The Reckoning
I crossed an elephant and a rhino and wound up with a creepy Columbo character clocking his victim with a block of ice in the swimming pool. A cavalcade of murderers who always get caught. And over there, Hamilton Burger, the cocky DA, who always goes after the wrong suspect and loses. In the parking lot, rockhounds selling gems under pop-ups, discharging politics, certain all the customers agree with them. One guy doesn’t, and lets it be known. Hot again, all of a sudden. Springtime again, random thoughts splattered on the page like a murder victim, no hope whatsoever we’ll ever catch the perpetrator. We flee the scene of our crimes without a second thought, without realizing what we’ve done. Maybe we’ve done nothing. Maybe we’ve hurt somebody’s feelings, or scratched a car door, or dropped a tomato in the produce section and put it back. We zip through stations, stopping along the way, closing our eyes, grabbing a bite, turning the music way up loud. Wait. What was that? Wind rustling through the trees, a bird, waves crashing, babies crying, a leaky faucet, somebody crushing a bag of chips because they got the wrong ones.
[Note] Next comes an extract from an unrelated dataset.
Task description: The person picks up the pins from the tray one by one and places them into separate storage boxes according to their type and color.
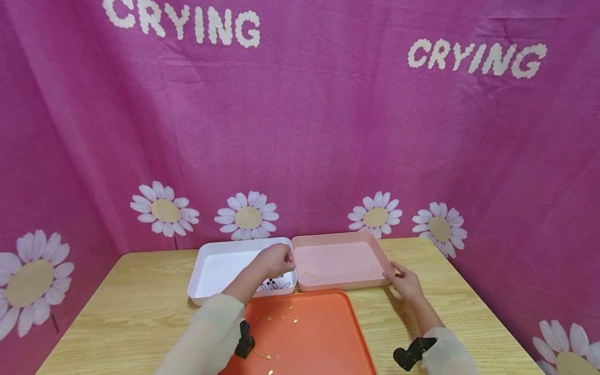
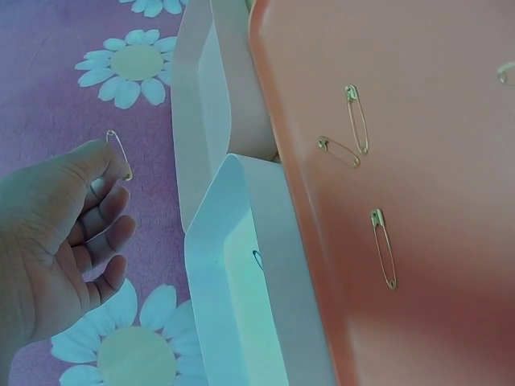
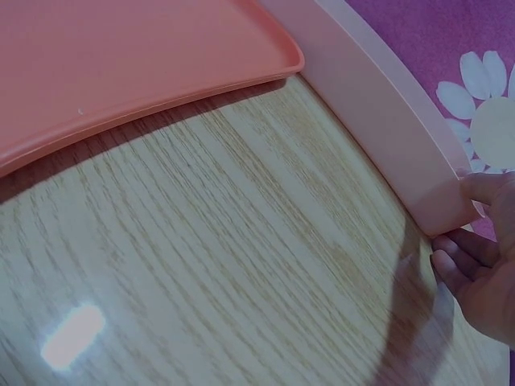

Remember when you showed up early, and the others not only didn’t show up early, they didn’t show up at all? And you sat waiting for something to happen, and it didn’t, but then you got up and walked around the block, stopping outside where a couple of strangers were sitting, reading the paper and having their coffee and cigarettes. There was a reflection of flowers and a distant place and time. But when you turned to face the source, you saw something altogether different. How? And yet, there it is, so clear, so obvious, but nobody sees it coming. You do. Should you tell someone? Call a cop? Your neighbor? Your wife? Or keep it to yourself to file with the other crimes, to one day face the reckoning. You see things, you hear things, you make a mental note. We’re God’s processors, taking it all in, storing it in memory to be retrieved at a later date. Nothing is forgotten. It’s all in the record books. Anything you think or feel can be used against you. Or for you.
Running blindly through time, eyes closed, hands outstretched, now falling, unafraid, into the abyss. It only hurts when we land, so let’s not land, let’s just keep falling deeper and deeper into the unseen unknown, embracing the sound of bells and the clack clack clack of wheels on tracks, the juggernaut racing out of control deep into the darkness.